Oscar Wilde infamously quipped that a cynic is someone who knows the
cost of everything but the value of nothing. If this is true (and if I
have my inference logic the right way round), then it can be concluded
that all schema writers are idealists. They seem to know the value of
everything (how to tag it) and the cost of nothing (money consumed by
tags).
Do you sense a short fuse burning? A sense that the writer is not at
peace with the universe in general and XML schema writers in
particular? You are darned right my fuse is burning. For weeks now, I
have been cutting code to do some XML data processing that would have
been much easier if only the schema creator had shown some
understanding of the true cost of XML tagging.
"Ah", I hear you say, "You are being selfish again. You want all the
XML to be perfect for your specific needs. Typical becubicled,
besandled, bearded, belligerent, bellicose, back-end system development
type."
Well, yes, of course I would like my life made as easy as possible, but
hear this: Where do you think all the money goes on XML markup? In the
Total Cost of Ownership calculations to do with XML tags, where are the
real costs?
Did you say, "Data modeling/schema creation"?
Bzzzzzt. Thank you for playing, but that is not the correct answer.
The bulk of the costs are attributable to each and every lowly XML tag
accumulated in data processing. Every time a developer writes an XPath
expression, a SAX handler, or weaves a DOM NodeList, he or she is
contributing to the XML tags' cost of ownership. Every time a developer
backs off from cutting code because of the sheer complexity of the XML
structure being manipulated, you are accumulating costs.
Where does the complexity come from? How complicated can processing a
few cuddly little tags peppered with some good old PCDATA be?
Complexity Comes from the Schemas
A schema (be it DTD, XSD, or RNG) makes saying, "At this point, A or B
or C or D can occur zero or more times", very easy. Sounds harmless,
but look at it from a programmer's perspective. At this point in the
document structure, elements A to D can occur any number of times in
any order. Lets keep things simple by restricting the elements to
having two values. That means that my "business logic" has to deal with
8 main branches at this point in the structure. Now add in another
element E with the same two possible values. The main branches in my
business logic now number 16.
Simply put, my software's so-called "state space" grows exponentially
with the number of things that can occur at a given point in a document
structure. The number of possible occurrences at any given point in the
structure is directly related to the schema.

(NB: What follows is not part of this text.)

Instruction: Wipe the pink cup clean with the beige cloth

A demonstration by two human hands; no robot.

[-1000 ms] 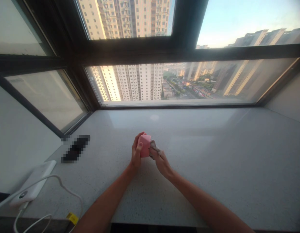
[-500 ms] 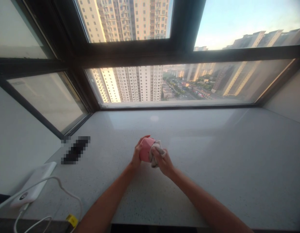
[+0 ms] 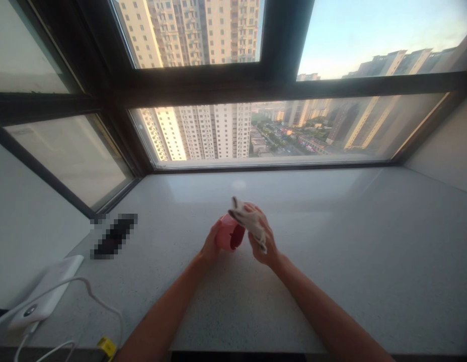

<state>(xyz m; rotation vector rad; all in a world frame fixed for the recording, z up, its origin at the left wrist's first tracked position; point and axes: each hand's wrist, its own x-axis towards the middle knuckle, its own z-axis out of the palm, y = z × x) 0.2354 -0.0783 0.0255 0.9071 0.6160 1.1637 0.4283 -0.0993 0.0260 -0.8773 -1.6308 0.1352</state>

Anything that grows exponentially is bad news for software development
(except of course caffeine levels). Introducing non-terminals into the
schema can significantly reduce state space explosion. By non-
terminals, I mean nodes that serve to scaffold sub-structures rather
than to carry their own semantic meaning.
An example common in many document centric DTDs is "list". What is a
list but a holder of list elements? Most developers hate to see the
holding list element go from the schema as it gives them a hook to
cleanly snag that starts and ends a list. When manipulating XML as a
tree structure, it gives developers a single point to treat as a
holdall for the list.
In data-centric XML, the "record" tag is an example of a non-terminal
element. What is a record but a sequence of repeating fields? If the
repetition can be worked out automatically, then isn't the record tag
superfluous? Again, developers would hate to see the record tag go.
So, intermediate "non-terminal" tags are good and tags in general are
bad (i.e., the less tags the better for everyone). Think of tags as
global variables. The professor would tell you to minimize them because
of the thorny logic and spaghetti code they foster. I look at SAX XML
processing code and what do I see? Spaghetti!
In XML land, not only are the equivalent of "global variables" created
with wild abandon, but their creators often see fit to invoice based on
the number they create for you. An unfortunate schism exists in XML
software development between the team that develops the schema and the
team processing the XML that conforms to the schema. Too often, these
are not the same teams.
This state of affairs does not encourage schema design that takes into
account the needs of the software development phase, which, after all,
is where most of the money will be spent.
What Can Be Done?
I remember an example of lateral thinking in a book by Edward De Bono.
A company suspected of water pollution applied for permission to draw
fresh water from the same stream it was pumping effluent into.
Permission was granted on condition that the water in-take occur down-
stream from the effluent discharge.
Stretching the analogy to its breaking point, those who wish to create
schemas must work at a software development level with the XML they
themselves have modeled. That will teach them the real cost of XML
tagging. Then they will be grumpy too. Harrumph!